### [Aim of the exercise]
What's needed is a word-for-word retyping of the entries below, pictures omitted.

### [Input material]
——

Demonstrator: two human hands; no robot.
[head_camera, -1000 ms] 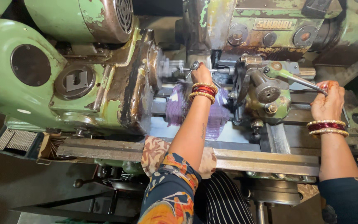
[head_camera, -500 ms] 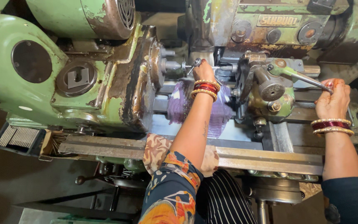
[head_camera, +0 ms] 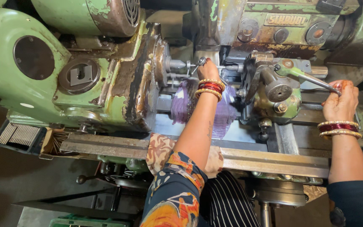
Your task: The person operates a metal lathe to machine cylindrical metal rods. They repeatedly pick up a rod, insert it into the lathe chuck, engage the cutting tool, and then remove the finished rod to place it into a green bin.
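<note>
i'm loading: left hand (head_camera: pixel 209 69) seemingly pinching a small part (head_camera: pixel 201 62) at twelve o'clock; right hand (head_camera: pixel 340 101) grips the lever (head_camera: pixel 316 82), ready to clamp.

Both forearms bare. Left hand (head_camera: pixel 208 69) wrist: stacked bangles, gold outside, red between. Right hand (head_camera: pixel 340 102) wrist: same set, dark red with gold edges. Short dark navy sleeves (head_camera: pixel 174 193) with orange, white and yellow print. Black-and-white striped cloth (head_camera: pixel 227 201) at the waist.

Left hand (head_camera: pixel 209 68) reaches the green lathe's (head_camera: pixel 64 63) spindle, perhaps pinching something; right hand (head_camera: pixel 340 103) grips its lever (head_camera: pixel 311 78).
</note>
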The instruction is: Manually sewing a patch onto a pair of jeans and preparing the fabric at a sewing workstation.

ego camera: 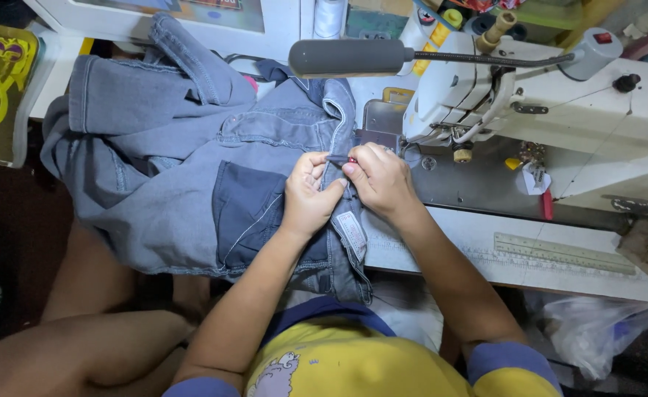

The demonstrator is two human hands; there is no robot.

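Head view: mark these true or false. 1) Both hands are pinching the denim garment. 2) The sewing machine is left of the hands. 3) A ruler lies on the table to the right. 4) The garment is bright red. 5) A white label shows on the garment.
1) True: the left hand and the right hand grip the denim garment at one spot.
2) False: the sewing machine stands to their right.
3) True: the ruler lies near the table's front edge.
4) False: it is grey-blue.
5) True: the label sits just below the hands.

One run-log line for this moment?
left hand: pinching jeans | right hand: pinching same fold | sewing machine: beside right hand | ruler: on table
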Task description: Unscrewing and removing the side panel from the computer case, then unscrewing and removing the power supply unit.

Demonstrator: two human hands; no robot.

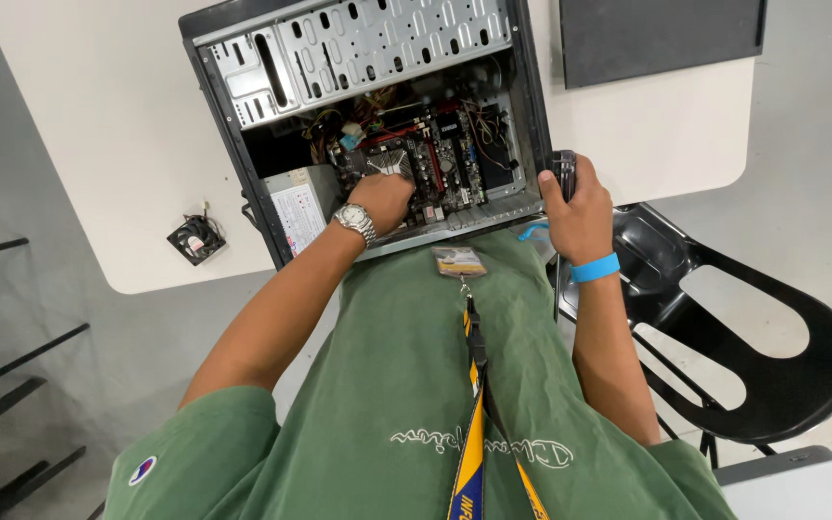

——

### [Exercise response]
Demonstrator: two human hands; no robot.
[head_camera, -1000 ms] 
[head_camera, -500 ms] 
[head_camera, +0 ms] 
Your task: The person operates a metal lathe to machine cylindrical metal rods. They repeatedly pick up a rod, insert it into the lathe chuck, engage the cutting tool, and then remove the finished rod to place it into a green bin.
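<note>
i'm loading: left hand (head_camera: pixel 209 69) seemingly pinching a small part (head_camera: pixel 201 62) at twelve o'clock; right hand (head_camera: pixel 340 101) grips the lever (head_camera: pixel 316 82), ready to clamp.

Both forearms bare. Left hand (head_camera: pixel 208 69) wrist: stacked bangles, gold outside, red between. Right hand (head_camera: pixel 340 102) wrist: same set, dark red with gold edges. Short dark navy sleeves (head_camera: pixel 174 193) with orange, white and yellow print. Black-and-white striped cloth (head_camera: pixel 227 201) at the waist.

Left hand (head_camera: pixel 209 68) reaches the green lathe's (head_camera: pixel 64 63) spindle, perhaps pinching something; right hand (head_camera: pixel 340 103) grips its lever (head_camera: pixel 311 78).
</note>
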The instruction is: Manually sewing a patch onto a pair of jeans and preparing the fabric at a sewing workstation.

ego camera: 

The demonstrator is two human hands; there is no robot.

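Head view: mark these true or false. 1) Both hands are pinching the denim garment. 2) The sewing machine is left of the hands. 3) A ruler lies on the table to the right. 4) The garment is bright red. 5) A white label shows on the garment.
1) True: the left hand and the right hand grip the denim garment at one spot.
2) False: the sewing machine stands to their right.
3) True: the ruler lies near the table's front edge.
4) False: it is grey-blue.
5) True: the label sits just below the hands.

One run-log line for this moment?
left hand: pinching jeans | right hand: pinching same fold | sewing machine: beside right hand | ruler: on table
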Task description: Unscrewing and removing the side panel from the computer case, then unscrewing and removing the power supply unit.

Demonstrator: two human hands; no robot.

The exercise requires no more work.